Restrict the output to the lines below starting at the one that contains "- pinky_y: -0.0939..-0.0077" and ending at the one that contains "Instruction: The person", and restate them word for word, both ends included.

------ DATA RECORDS

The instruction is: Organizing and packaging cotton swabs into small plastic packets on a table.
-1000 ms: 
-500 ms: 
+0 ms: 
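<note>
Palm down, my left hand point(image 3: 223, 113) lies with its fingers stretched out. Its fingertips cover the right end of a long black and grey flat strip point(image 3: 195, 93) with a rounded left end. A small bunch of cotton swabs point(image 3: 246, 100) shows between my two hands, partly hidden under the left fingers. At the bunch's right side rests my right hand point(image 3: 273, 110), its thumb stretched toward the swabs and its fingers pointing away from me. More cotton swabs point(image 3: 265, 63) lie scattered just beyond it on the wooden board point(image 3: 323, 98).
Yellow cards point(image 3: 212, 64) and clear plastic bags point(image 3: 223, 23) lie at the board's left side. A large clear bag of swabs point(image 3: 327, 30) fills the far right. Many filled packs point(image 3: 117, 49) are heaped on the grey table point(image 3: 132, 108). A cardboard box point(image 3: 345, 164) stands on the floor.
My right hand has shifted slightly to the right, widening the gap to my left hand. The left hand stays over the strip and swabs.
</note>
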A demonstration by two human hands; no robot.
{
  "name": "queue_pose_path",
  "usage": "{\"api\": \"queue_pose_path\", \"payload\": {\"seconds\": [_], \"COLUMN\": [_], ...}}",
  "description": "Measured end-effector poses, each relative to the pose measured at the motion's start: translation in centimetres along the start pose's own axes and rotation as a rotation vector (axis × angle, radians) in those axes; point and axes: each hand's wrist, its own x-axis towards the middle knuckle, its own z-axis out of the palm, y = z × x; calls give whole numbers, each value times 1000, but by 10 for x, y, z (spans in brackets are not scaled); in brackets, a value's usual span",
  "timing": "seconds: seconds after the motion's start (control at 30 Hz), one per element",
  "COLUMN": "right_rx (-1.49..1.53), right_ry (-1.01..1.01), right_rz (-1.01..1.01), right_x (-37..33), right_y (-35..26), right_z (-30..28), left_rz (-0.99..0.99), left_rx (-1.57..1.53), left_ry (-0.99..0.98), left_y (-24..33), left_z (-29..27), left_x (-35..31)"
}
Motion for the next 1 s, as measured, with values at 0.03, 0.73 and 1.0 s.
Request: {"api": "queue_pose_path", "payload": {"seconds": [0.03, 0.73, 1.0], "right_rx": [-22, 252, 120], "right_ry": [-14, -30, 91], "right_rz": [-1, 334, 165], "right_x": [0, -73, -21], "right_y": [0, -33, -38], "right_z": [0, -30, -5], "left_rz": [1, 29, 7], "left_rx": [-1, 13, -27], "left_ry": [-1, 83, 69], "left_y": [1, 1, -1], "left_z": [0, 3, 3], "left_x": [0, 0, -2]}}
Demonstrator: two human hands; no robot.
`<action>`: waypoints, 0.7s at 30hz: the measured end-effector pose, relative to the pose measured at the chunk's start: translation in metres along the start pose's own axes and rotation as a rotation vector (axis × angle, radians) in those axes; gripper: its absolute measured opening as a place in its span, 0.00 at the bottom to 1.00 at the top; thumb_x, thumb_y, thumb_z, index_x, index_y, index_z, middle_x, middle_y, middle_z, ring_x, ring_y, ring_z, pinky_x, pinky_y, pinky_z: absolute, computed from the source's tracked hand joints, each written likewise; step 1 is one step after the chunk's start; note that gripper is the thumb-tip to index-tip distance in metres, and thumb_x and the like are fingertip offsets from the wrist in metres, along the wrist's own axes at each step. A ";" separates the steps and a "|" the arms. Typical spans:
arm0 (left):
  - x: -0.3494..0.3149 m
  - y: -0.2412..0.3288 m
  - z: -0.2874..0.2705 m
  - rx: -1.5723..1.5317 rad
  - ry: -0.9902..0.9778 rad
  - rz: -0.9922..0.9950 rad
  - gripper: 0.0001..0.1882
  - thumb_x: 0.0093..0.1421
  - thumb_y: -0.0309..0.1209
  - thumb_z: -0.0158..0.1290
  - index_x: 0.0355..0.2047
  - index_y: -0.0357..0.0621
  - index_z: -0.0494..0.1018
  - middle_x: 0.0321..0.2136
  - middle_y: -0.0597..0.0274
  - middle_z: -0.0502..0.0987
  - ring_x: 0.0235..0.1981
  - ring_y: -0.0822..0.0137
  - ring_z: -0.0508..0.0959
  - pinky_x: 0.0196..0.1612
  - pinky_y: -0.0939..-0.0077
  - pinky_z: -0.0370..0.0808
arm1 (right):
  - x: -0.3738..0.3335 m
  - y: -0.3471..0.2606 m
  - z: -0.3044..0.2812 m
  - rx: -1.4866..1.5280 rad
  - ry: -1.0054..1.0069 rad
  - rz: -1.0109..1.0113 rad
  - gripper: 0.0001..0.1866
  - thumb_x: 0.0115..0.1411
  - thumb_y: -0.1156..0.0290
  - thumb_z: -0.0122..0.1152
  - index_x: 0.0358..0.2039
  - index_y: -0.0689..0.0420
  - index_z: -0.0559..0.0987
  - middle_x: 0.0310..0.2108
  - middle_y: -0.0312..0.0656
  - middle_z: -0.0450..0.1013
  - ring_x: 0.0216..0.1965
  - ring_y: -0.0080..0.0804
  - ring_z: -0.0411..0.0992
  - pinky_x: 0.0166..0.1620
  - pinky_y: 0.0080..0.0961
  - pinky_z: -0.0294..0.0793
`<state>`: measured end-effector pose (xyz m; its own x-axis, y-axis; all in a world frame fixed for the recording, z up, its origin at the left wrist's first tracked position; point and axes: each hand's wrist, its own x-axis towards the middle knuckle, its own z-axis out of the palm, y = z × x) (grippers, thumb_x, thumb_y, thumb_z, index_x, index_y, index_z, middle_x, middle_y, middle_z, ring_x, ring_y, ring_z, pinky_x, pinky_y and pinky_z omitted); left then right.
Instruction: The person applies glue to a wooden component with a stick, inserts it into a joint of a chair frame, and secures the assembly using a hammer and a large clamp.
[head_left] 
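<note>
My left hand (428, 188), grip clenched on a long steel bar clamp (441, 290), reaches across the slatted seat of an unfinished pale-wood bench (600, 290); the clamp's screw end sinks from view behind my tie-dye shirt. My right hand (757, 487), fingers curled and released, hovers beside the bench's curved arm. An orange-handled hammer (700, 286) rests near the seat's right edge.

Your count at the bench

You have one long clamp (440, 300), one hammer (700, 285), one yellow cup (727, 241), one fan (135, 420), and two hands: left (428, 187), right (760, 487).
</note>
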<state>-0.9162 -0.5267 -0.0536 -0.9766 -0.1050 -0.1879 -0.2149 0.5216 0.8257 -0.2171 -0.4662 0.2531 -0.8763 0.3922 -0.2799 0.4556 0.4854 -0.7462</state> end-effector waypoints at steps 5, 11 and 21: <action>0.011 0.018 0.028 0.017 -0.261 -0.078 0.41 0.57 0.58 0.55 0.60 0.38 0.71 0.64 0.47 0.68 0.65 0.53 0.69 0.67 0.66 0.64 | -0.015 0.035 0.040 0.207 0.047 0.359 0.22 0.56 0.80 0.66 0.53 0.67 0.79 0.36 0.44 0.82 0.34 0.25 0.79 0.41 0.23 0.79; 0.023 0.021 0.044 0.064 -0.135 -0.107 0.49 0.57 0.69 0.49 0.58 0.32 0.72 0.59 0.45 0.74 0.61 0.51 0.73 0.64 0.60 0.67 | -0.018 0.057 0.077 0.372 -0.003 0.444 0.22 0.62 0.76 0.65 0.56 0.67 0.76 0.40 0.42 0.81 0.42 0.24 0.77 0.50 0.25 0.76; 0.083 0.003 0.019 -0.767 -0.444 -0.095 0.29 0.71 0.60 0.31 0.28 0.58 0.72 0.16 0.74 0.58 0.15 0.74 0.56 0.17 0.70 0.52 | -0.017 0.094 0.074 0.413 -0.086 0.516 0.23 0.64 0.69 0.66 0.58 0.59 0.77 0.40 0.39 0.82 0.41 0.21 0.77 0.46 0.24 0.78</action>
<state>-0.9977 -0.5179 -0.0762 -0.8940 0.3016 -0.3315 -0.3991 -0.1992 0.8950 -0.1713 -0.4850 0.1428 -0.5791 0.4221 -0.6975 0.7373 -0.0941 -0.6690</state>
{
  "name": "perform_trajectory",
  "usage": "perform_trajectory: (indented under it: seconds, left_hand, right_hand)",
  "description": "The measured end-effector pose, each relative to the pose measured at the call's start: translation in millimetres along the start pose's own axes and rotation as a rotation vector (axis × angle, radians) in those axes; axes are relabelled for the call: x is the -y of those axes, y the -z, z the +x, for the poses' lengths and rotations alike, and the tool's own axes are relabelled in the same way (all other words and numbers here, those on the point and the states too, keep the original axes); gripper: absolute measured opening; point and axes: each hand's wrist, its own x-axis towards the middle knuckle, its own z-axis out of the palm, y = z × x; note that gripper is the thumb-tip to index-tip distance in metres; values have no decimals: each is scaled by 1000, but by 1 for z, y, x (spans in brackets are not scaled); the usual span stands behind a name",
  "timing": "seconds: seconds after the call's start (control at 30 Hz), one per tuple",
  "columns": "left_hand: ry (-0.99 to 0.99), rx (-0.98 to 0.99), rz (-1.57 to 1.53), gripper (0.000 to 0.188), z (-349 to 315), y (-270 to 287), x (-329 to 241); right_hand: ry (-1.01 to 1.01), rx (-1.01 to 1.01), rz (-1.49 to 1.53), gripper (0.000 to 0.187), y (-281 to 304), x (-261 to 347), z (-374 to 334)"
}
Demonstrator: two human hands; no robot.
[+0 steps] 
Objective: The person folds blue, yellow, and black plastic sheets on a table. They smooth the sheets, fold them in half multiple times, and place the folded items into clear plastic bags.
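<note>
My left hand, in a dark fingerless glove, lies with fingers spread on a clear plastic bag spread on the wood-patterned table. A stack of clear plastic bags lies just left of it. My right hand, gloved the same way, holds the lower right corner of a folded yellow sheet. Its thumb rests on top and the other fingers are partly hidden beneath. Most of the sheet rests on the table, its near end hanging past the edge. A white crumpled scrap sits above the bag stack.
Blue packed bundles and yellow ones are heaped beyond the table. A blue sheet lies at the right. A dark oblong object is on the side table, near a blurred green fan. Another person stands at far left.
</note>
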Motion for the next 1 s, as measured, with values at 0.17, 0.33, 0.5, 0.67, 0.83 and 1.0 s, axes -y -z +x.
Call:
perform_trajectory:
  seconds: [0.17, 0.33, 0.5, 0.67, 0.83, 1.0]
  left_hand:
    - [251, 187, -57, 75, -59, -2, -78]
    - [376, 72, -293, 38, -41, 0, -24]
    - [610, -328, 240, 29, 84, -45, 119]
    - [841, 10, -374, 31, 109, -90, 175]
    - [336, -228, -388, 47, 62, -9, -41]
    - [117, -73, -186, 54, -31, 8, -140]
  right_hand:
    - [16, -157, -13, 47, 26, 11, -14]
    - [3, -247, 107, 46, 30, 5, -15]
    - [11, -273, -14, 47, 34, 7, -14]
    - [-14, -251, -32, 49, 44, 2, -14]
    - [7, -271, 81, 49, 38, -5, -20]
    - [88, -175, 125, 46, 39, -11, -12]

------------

* _RESULT_
  - pinky_y: -0.0939..-0.0077
  - pinky_z: -0.0370..0.0808
arm1 (right):
  - x: -0.3738..0.3335 m
  - y: -0.3471..0.2606 m
  - z: -0.3044..0.2812 m
  - rx: -1.4866..1.5280 rad
  - ry: -1.0054..1.0069 rad
  - rz: -1.0109..1.0113 rad
  - gripper: 0.0001..0.1866
  - thumb_x: 0.0115..0.1411
  - thumb_y: -0.1156..0.0290
  - thumb_z: -0.0122..0.1152
  - index_x: 0.0358..0.2039
  - index_y: -0.0689..0.0420
  - index_z: -0.0559..0.0987
  - middle_x: 0.0310..0.2108
  - middle_y: -0.0312..0.0656
  - middle_z: -0.0450..0.1013
  - ring_x: 0.0216..0.1965
  - ring_y: -0.0080..0.0804
  - ring_z: -0.0411..0.0992
  - pinky_x: 0.0166..0.1620
  - pinky_y: 0.0080..0.0961
  - pinky_z: -0.0294..0.0793
`<state>`: measured end-effector pose (xyz m; its own x-axis, y-axis; all in a world frame fixed for the recording, z up, its origin at the left wrist's first tracked position; point and axes: each hand's wrist, its own x-axis towards the middle knuckle, its own z-axis out of the palm, y = z × x) (grippers, thumb_x, thumb_y, thumb_z, index_x, index_y, index_z, middle_x, middle_y, middle_z, ring_x, ring_y, ring_z, pinky_x, pinky_y and pinky_z omitted); left then right.
Instruction: The person applies glue to a wooden component with a stick, inserts it into a joint of a chair frame, and secures the assembly using a hammer and a large clamp.

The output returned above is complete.